**Task requirements**
Using the listing below, copy exactly the lines from the one containing "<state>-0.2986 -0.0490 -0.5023" to the one containing "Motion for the", both lines included, and no others.

**Supplied material**
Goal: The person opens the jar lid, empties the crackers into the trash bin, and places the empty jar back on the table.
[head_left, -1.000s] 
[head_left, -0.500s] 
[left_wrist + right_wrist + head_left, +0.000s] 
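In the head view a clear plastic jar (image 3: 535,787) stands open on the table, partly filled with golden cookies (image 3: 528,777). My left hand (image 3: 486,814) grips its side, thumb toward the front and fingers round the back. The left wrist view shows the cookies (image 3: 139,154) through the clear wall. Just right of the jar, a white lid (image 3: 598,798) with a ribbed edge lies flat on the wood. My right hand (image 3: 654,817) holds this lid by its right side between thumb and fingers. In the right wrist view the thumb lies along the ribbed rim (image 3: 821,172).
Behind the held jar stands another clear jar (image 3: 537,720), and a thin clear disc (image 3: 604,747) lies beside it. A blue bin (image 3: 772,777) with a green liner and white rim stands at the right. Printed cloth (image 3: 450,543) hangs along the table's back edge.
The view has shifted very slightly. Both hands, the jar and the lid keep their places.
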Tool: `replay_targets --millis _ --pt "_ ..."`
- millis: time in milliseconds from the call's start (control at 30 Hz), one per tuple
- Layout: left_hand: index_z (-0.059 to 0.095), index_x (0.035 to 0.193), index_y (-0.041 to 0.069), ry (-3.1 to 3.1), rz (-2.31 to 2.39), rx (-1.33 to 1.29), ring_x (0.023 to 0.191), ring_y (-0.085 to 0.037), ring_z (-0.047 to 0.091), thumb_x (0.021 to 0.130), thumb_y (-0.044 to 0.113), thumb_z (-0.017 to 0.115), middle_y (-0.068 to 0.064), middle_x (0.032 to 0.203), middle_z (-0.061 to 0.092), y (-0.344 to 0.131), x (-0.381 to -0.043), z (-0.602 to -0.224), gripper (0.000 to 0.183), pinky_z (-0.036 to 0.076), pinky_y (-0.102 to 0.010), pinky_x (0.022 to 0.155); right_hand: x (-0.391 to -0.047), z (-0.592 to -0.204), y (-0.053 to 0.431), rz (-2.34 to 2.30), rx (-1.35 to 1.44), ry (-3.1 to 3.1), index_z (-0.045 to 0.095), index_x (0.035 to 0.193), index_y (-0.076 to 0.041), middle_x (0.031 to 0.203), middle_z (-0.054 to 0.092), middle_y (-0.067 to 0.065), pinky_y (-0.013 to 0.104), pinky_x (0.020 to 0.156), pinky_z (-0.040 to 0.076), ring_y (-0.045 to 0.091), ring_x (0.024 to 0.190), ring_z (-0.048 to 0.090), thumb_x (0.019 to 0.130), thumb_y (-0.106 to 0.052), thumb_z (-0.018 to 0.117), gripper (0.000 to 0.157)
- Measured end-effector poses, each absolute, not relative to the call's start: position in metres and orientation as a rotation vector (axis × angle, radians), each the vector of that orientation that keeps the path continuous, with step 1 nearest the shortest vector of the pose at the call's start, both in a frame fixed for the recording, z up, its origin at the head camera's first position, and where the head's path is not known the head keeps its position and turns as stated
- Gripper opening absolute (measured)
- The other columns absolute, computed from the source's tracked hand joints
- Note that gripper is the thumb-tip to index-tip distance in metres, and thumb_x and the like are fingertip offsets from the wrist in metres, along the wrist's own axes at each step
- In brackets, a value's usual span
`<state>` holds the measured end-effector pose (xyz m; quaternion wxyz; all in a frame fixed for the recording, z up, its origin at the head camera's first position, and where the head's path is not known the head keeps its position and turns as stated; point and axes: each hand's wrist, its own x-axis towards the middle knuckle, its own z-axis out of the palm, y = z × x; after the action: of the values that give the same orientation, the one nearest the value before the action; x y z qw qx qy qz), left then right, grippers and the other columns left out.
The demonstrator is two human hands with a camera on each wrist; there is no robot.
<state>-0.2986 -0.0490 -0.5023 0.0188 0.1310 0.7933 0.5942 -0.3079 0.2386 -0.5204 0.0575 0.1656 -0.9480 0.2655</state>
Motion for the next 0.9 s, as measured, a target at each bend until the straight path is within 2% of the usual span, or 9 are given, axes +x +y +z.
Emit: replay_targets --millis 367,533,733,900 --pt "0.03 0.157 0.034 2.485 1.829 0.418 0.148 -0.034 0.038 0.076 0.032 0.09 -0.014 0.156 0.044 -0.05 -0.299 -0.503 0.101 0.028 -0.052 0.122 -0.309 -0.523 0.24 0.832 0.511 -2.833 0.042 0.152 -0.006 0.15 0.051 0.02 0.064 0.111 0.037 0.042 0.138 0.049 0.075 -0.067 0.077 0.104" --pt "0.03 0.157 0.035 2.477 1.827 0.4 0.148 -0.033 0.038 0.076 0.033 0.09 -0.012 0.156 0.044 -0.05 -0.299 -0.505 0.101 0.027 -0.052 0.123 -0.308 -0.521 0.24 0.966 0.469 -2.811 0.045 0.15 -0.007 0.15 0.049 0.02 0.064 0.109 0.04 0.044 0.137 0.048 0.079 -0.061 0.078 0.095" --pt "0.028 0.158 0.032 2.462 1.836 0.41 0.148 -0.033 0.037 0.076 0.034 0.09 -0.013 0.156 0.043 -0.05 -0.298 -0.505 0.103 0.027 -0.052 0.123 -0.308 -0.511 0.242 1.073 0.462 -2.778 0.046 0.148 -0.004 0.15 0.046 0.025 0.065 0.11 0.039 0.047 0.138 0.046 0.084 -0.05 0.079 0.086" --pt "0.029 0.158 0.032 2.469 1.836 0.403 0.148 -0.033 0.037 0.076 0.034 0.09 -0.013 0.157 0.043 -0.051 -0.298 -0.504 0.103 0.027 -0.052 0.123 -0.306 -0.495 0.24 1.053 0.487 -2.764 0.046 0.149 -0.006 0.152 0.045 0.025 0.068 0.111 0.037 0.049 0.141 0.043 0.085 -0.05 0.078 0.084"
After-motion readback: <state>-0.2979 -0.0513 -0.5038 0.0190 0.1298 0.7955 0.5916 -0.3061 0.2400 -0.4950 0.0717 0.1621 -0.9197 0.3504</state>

**Output for this task**
<state>-0.2986 -0.0490 -0.5023 0.0188 0.1310 0.7933 0.5942 -0.3079 0.2386 -0.5204 0.0575 0.1656 -0.9480 0.2655</state>
Motion for the next 0.9 s, as measured, a target at each bend until the straight path is within 2% of the usual span, or 9 are given, axes +x +y +z.

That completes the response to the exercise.